Cheekbone was set for a big sustainable lipstick launch in early March, but, as the pandemic took hold, the brand settled on a soft launch. Whatever it’s doing is effective. Cheekbone’s sales have been strong. Although there was a lull at the onset of the coronavirus outbreak, they’re up 1,000% overall since the global public health crisis erupted. “I was crushed in spirit and most humans were,” Harper says, discussing the sales lull, “but that lasted maybe seven days, then e-commerce started pumping, and we’re having a hard time keeping up.”
She believes the Black Lives Matter protest movement could be a factor in Cheekbone’s sales spike. Consumers interested in purchasing from brands by entrepreneurs underrepresented in the beauty industry are seeking it out. “I’m really proud of building a business about social justice issues before it became cool,” says Harper. “It’s always been the power of our brand, giving back in our community, the representation of the Indigenous people. We’ve been fortunate to grow in such massive uncertainty.” She foresees beauty industry diversity mounting. “We’re living in a great time because the opportunity is available for everyone to be involved. It could always be more, but I’m excited to see what is coming forth,” says Harper. “The voices from all of us as a group, the consumer, we’re getting louder and louder about what we need to see.”
Cheekbone’s assortment contains two collections—Sustain and Warrior Women—consisting of lip, cheek and brow products. In the near future, the brand is sticking to its existing merchandise categories for expansion. Last month, it released two liquid lipstick shades: Maria, a violet hue named for Native American ballerina Maria “Betty” Tallchief, and Wilma, a red-orange color named for Wilma Mankiller, the first female principal chief of the Cherokee Nation.

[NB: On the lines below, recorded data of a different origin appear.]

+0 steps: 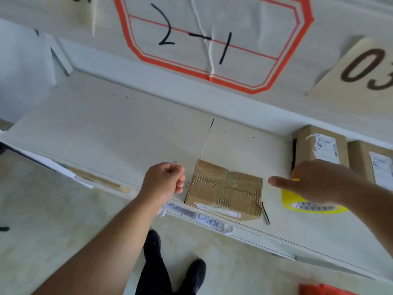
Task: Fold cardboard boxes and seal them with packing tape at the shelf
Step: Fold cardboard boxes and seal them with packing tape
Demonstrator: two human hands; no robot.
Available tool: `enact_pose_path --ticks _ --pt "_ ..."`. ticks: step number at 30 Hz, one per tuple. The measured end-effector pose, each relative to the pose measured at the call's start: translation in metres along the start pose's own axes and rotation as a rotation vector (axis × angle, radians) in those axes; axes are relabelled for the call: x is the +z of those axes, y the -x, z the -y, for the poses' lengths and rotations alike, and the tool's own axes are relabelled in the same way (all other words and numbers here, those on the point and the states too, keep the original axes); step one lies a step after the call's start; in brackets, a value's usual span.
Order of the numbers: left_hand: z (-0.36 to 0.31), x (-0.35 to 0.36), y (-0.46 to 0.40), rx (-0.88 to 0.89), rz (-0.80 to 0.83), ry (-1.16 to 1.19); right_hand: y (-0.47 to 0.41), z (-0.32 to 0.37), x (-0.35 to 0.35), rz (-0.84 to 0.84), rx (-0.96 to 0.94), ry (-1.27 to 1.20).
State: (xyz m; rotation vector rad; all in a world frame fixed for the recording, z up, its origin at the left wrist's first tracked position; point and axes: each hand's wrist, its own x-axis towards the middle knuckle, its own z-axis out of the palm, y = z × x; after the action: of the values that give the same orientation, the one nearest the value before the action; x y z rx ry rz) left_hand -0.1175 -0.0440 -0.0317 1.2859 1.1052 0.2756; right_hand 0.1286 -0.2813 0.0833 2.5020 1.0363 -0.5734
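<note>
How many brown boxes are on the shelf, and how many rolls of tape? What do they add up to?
Brown cardboard boxes: 3 (worn flat box, labelled box, labelled box at the right edge)
Yellow rolls of packing tape: 1
Total: 4

On the shelf (pixel 127 124), a taped box (pixel 225 188) sits btwn your left hand (pixel 163 179) and right hand (pixel 314 182), tape roll (pixel 297 204) under the right, two more boxes (pixel 323 145) just behind it.
</note>
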Motion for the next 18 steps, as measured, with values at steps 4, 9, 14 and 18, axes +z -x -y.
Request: enact_pose_path --ticks 4,9,14,18 --pt "0.002 0.006 -0.01 0.001 0.023 -0.039 -0.007 -0.005 0.016 -0.022 -0.023 -0.036" --pt "0.006 0.009 -0.015 0.0 0.005 -0.054 -0.013 -0.004 0.026 -0.033 -0.011 -0.015" --pt "0.012 0.01 -0.019 -0.01 -0.006 -0.061 -0.019 -0.002 0.033 -0.028 -0.007 -0.017" --pt "0.013 0.011 -0.023 -0.013 -0.003 -0.068 -0.02 0.0 0.037 -0.025 0.002 -0.016"
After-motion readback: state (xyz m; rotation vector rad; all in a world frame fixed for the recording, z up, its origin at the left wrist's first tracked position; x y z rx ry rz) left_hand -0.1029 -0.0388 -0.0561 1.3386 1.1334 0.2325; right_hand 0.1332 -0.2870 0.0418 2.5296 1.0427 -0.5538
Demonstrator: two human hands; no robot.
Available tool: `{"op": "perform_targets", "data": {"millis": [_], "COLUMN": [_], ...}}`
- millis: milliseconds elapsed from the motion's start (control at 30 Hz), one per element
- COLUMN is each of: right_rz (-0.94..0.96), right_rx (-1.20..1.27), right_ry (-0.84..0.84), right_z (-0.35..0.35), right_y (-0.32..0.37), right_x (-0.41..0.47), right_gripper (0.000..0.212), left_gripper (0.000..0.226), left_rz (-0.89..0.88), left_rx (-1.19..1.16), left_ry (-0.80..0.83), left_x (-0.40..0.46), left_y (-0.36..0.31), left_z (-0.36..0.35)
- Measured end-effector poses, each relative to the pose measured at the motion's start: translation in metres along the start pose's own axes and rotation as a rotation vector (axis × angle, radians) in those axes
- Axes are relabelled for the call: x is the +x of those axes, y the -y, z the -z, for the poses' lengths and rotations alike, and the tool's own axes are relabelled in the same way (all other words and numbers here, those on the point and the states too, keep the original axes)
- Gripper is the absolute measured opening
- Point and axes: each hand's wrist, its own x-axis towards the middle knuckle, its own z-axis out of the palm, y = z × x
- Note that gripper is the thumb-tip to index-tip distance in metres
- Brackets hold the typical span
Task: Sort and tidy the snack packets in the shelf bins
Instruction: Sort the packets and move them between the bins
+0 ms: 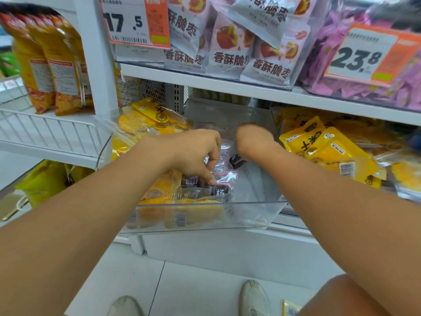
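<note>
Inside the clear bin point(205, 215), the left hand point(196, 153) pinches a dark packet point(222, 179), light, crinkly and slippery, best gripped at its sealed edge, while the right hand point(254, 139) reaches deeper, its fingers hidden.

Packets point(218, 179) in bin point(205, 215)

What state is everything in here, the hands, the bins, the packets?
Left hand: fingers curled, pinching a small dark snack packet.
Right hand: inside the bin, fingers hidden.
Clear plastic bin: pulled forward, partly filled, right side bare.
Yellow snack packets: heaped loosely in the neighbouring bin.
Pale grey jujube packets: piled untidily on the upper shelf.
</note>
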Motion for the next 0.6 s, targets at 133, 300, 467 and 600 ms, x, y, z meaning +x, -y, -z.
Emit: {"op": "perform_targets", "data": {"millis": [133, 300, 467, 600], "right_rz": [0.102, 0.22, 0.301, 0.217], "right_rx": [-0.221, -0.422, -0.398, -0.049], "right_ry": [0.265, 0.272, 0.002, -0.169], "right_z": [0.009, 0.012, 0.033, 0.062], "right_y": [0.002, 0.005, -0.013, -0.052], "right_x": [-0.004, -0.013, -0.041, -0.096], "right_gripper": [0.042, 0.036, 0.015, 0.02], "left_gripper": [0.032, 0.038, 0.04, 0.038], "left_rz": [0.047, 0.08, 0.067, 0.063], "left_rx": [-0.032, -0.012, -0.016, -0.02], "left_ry": [-0.061, -0.13, -0.145, -0.157], "left_x": [-0.011, -0.022, -0.022, -0.02], "left_y": [-0.002, 0.002, 0.008, 0.008], "left_z": [-0.006, -0.014, -0.018, -0.018]}}
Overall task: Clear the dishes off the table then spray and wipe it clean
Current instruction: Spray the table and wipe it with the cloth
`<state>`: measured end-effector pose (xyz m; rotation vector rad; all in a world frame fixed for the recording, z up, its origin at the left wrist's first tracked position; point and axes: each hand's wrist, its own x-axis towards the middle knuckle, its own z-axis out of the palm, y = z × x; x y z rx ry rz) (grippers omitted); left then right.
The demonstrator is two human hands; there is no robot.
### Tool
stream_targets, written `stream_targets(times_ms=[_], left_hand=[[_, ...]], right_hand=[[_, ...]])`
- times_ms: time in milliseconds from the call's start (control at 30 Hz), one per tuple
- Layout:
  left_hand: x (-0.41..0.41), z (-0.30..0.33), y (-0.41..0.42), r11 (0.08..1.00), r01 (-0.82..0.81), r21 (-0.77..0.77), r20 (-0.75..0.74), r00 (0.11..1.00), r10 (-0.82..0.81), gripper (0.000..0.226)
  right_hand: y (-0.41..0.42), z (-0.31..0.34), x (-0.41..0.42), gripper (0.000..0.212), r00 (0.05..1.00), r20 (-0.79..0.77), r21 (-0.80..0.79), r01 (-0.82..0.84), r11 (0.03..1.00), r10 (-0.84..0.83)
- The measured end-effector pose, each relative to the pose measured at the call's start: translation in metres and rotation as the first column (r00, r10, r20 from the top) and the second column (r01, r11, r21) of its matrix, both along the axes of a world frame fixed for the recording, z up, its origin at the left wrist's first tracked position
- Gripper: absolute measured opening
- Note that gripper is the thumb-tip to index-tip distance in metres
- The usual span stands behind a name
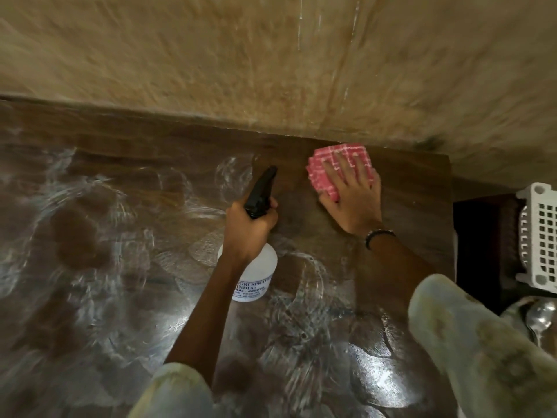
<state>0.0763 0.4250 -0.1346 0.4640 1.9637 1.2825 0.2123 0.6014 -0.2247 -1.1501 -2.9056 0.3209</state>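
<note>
A blurred tan wall (271, 55) fills the view from 10 to 2 o'clock. At 3 o'clock a white basket (539, 236) stands on dark furniture (482, 236).

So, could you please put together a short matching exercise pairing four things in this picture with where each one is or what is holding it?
Things:
1. spray bottle
2. pink checked cloth
3. white plastic basket
4. bead bracelet

Places:
A. on the right wrist
B. pressed flat on the table under the right hand
C. gripped at the neck by the left hand
D. off the table's right end

Pairs: 1-C, 2-B, 3-D, 4-A
</note>
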Motion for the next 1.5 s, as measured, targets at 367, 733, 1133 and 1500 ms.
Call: stream_targets(times_ms=[367, 733, 1133, 1500], left_hand=[[0.068, -0.003, -0.029, 0.907, 0.285, -0.311, 0.033, 0.957, -0.289, 0.015], [0.108, 0.0, -0.039, 0.871, 0.264, -0.414, 0.0, 0.957, -0.29, 0.011], [0.099, -0.008, -0.067, 0.929, 0.015, -0.369, -0.075, 0.996, -0.046, 0.003], [0.086, -0.002, -0.081, 0.961, -0.042, -0.273, 0.029, 0.998, 0.051, 0.004]], right_hand=[[-0.034, 0.003, 0.109, 0.07, 0.987, 0.046, -0.023, 0.153, 0.988, -0.152], [-0.032, 0.012, 0.117, 0.072, 0.991, 0.092, -0.075, 0.103, 0.992, -0.096], [-0.09, 0.009, 0.069, 0.061, 0.995, -0.026, -0.087, -0.1, 0.991, 0.098], [-0.067, 0.012, 0.11, 0.067, 0.992, 0.084, -0.099, -0.083, 0.992, 0.092]])
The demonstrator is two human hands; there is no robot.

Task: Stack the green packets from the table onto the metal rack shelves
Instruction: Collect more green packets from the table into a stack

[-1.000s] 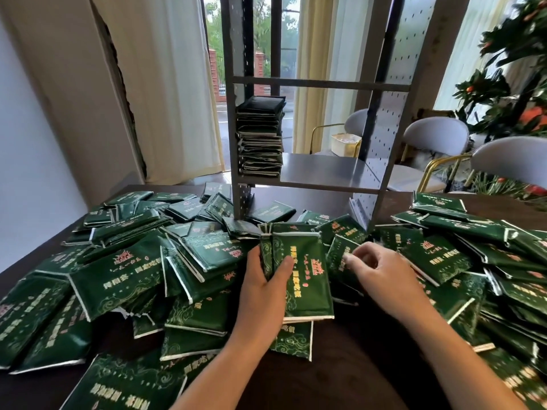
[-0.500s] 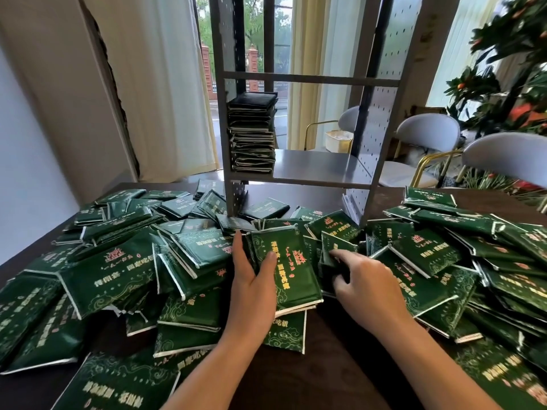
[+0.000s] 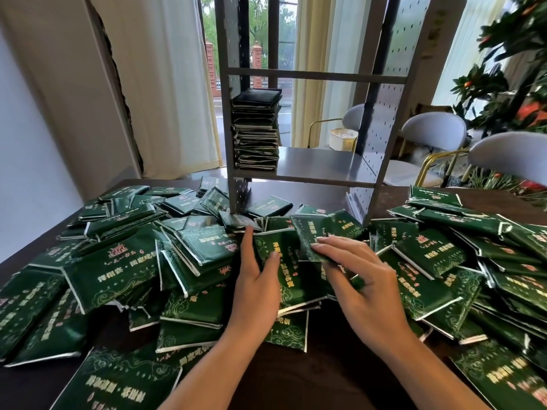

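Gathering packets (image 3: pixel 284 279): our left hand (image 3: pixel 257 279) grips a bundle, right hand (image 3: pixel 355 279) pinches another; next, lift them to the rack (image 3: pixel 319 173).

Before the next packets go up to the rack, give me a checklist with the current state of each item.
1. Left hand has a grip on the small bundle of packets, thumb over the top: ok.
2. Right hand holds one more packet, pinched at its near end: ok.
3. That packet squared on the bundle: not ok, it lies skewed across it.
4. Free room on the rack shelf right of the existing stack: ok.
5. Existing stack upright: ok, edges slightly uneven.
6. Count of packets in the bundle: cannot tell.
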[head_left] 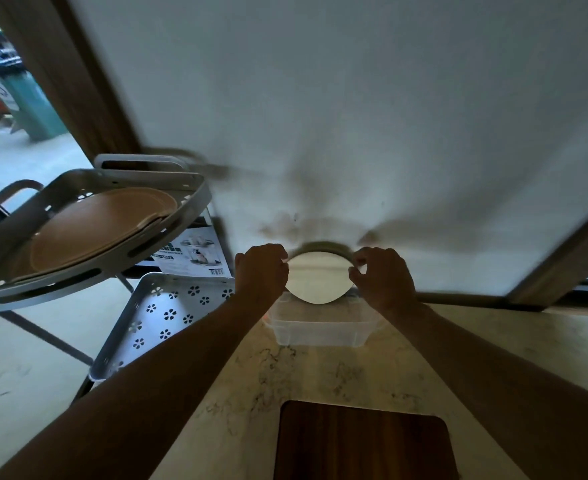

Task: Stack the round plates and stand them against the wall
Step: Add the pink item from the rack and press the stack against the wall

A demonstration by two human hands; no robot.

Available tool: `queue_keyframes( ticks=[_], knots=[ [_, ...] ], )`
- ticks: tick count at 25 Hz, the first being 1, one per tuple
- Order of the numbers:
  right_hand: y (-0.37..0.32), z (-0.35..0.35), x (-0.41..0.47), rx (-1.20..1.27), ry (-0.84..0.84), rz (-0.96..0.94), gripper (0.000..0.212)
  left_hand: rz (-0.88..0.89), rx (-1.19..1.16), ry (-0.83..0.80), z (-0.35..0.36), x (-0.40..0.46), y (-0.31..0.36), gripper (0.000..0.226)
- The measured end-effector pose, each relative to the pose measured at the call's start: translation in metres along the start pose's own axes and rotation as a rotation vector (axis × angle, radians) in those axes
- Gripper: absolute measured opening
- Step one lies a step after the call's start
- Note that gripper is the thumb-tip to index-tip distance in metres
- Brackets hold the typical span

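A stack of round white plates point(316, 278) stands upright on its edge at the back of the counter, close to the white wall point(320, 116). My left hand point(261, 271) grips the stack's left rim. My right hand point(380, 275) pinches the right rim with thumb and fingers. A darker rim shows behind the front plate at the top. The bottom of the stack is hidden behind a clear plastic container point(320, 327).
A marbled counter point(244, 403) holds a dark wooden cutting board point(361, 441) near me. To the left stands a white perforated rack point(167, 317) whose upper tray point(88, 268) holds tan round plates point(105, 223). A printed box point(195, 251) sits behind the rack.
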State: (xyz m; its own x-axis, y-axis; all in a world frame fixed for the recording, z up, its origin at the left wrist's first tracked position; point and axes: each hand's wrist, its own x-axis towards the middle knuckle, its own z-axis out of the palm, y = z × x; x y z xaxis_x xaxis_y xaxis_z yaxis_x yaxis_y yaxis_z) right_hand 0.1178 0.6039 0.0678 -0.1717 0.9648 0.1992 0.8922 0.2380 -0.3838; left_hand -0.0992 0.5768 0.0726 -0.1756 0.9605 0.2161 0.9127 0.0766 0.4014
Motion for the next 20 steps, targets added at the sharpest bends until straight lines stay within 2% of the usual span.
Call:
queue_keyframes(
  ticks=[4, 11, 18, 20],
  knots=[
    [-0.036, -0.023, -0.017, 0.216, -0.043, -0.056, 0.022, -0.044, -0.069, -0.020, -0.040, -0.027, 0.002, 0.016],
    [-0.148, -0.066, -0.042, 0.499, -0.098, -0.150, 0.015, 0.072, -0.029, 0.064, -0.141, -0.096, -0.002, 0.017],
    [-0.241, -0.078, -0.056, 0.868, -0.291, 0.030, 0.024, 0.259, -0.008, 0.307, -0.238, -0.136, -0.043, 0.008],
    [-0.259, -0.076, -0.057, 0.942, -0.313, 0.054, 0.024, 0.237, 0.051, 0.336, -0.251, -0.132, -0.063, 0.018]
  ],
)
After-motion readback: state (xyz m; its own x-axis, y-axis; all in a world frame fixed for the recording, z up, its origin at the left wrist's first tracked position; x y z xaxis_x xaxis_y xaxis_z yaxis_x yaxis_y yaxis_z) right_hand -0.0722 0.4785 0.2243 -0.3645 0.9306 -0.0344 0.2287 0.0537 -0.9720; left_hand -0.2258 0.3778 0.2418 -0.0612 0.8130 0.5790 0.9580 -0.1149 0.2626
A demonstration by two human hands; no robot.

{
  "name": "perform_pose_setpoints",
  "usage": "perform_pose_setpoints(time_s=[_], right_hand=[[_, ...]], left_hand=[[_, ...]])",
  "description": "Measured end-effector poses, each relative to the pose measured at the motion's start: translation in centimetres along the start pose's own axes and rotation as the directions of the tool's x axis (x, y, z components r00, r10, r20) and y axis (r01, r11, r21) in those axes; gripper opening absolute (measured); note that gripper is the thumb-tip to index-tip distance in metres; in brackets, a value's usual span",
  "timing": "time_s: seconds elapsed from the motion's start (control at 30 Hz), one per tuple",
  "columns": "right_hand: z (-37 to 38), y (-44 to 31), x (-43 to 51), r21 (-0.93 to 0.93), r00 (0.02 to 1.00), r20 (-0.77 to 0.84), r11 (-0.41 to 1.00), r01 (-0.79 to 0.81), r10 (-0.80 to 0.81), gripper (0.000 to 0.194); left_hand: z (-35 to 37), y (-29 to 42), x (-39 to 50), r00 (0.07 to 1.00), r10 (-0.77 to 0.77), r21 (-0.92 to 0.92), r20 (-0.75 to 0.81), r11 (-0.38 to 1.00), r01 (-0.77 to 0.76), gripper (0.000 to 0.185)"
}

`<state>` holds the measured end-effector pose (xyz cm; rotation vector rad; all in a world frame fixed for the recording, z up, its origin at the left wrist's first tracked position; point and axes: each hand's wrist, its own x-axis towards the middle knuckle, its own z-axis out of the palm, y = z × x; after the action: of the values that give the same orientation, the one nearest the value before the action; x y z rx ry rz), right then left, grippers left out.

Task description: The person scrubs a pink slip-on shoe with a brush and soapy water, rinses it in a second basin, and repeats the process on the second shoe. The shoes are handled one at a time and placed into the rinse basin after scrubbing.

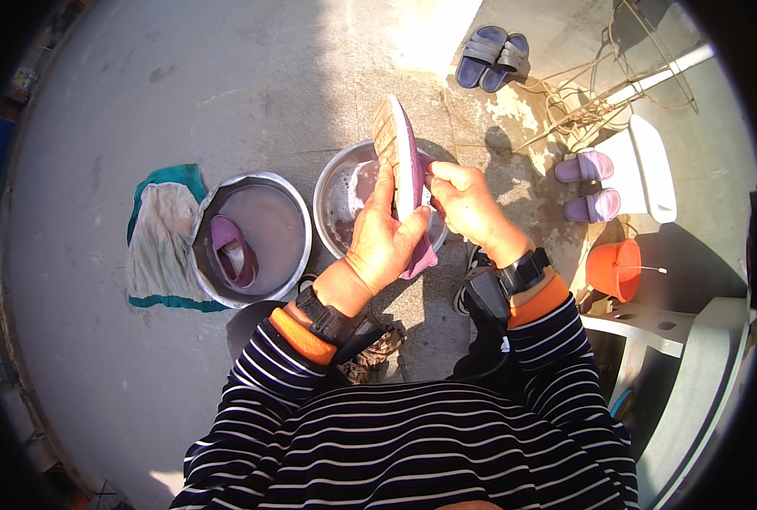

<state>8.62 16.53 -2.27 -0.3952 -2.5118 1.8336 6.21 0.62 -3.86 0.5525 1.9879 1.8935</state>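
My left hand (378, 239) grips a purple fabric shoe (411, 146) on its side, with its pale patterned sole facing left and its toe pointing away from me. Against the shoe's upper, the curled fingers of my right hand (471, 201) pinch purple fabric; what lies inside that grip is partly hidden. Both hands are over a metal basin (329, 220) of sudsy water. A second purple shoe (233, 252) sits in cloudy water in another metal basin (299, 213) to the left.
A pale cloth with teal edges (165, 245) lies left of the basins. Blue slippers (490, 57) rest at the far right. Purple slippers (589, 185) lean on a white stool (652, 169), near an orange bucket (611, 271). Tangled cord (563, 102) lies by the wall.
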Motion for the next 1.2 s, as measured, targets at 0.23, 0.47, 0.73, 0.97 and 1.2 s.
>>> perform_pose_setpoints(time_s=[0.23, 0.47, 0.73, 0.97, 1.2], right_hand=[[3.2, 2.9, 1.1, 0.559, 0.997, -0.016, 0.827, -0.050, 0.071, 0.008], [0.9, 0.6, 0.7, 0.029, 1.000, 0.000, 0.999, 0.016, -0.016, 0.012], [2.4, 1.2, 1.3, -0.101, 0.993, 0.050, 0.989, 0.109, -0.104, 0.008], [-2.2, -1.3, -1.4, 0.361, 0.908, 0.419, 0.921, -0.149, -0.018, 0.035], [-4.5, -1.8, -0.4, 0.584, 0.970, 0.210, 0.779, -0.228, 0.126, 0.038]], left_hand=[[1.0, -0.5, -0.9, 0.985, -0.082, -0.392, 0.149, 0.910, 0.135, 0.068], [-0.5, 0.2, 0.0, 1.000, 0.009, -0.333, 0.006, 0.943, -0.006, 0.072], [0.1, 0.4, -0.9, 0.981, -0.156, -0.405, 0.112, 0.895, 0.188, 0.062], [-7.1, 1.5, 2.2, 0.956, -0.293, -0.723, 0.015, 0.658, 0.213, 0.042], [-8.8, 1.6, 2.0, 0.934, -0.338, -0.897, 0.117, 0.368, 0.246, 0.066]])
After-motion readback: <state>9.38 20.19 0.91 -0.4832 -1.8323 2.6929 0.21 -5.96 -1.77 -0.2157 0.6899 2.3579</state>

Going forward, Cheekbone is planning to enlarge its range of lip product shades further and revise brow product ingredients to be cleaner. It’s slated to introduce refill options and on course to become a zero-waste business by 2023.
Harper isn’t currently considering third-party brick-and-mortar distribution for Cheekbone. It’s not for lack of demand—the brand fields retail requests regularly—it’s because she prefers communicating about Cheekbone through its platform. “A big part of our plan is wanting to manufacture our products in our own facility and, then, blend that with retail,” says Harper. “It would be an epicenter for Indigenous culture. Located in the Niagara region, it’s a tourist destination. People could visit and get a glimpse into our people with beautiful native art and plants. And, then, the brand’s transparency: how things are made, see the ingredients, telling the story of where we source the ingredients.” She adds, “It’s an exciting time for us, and the future feels so bright. I wake up every day grateful this is my job.”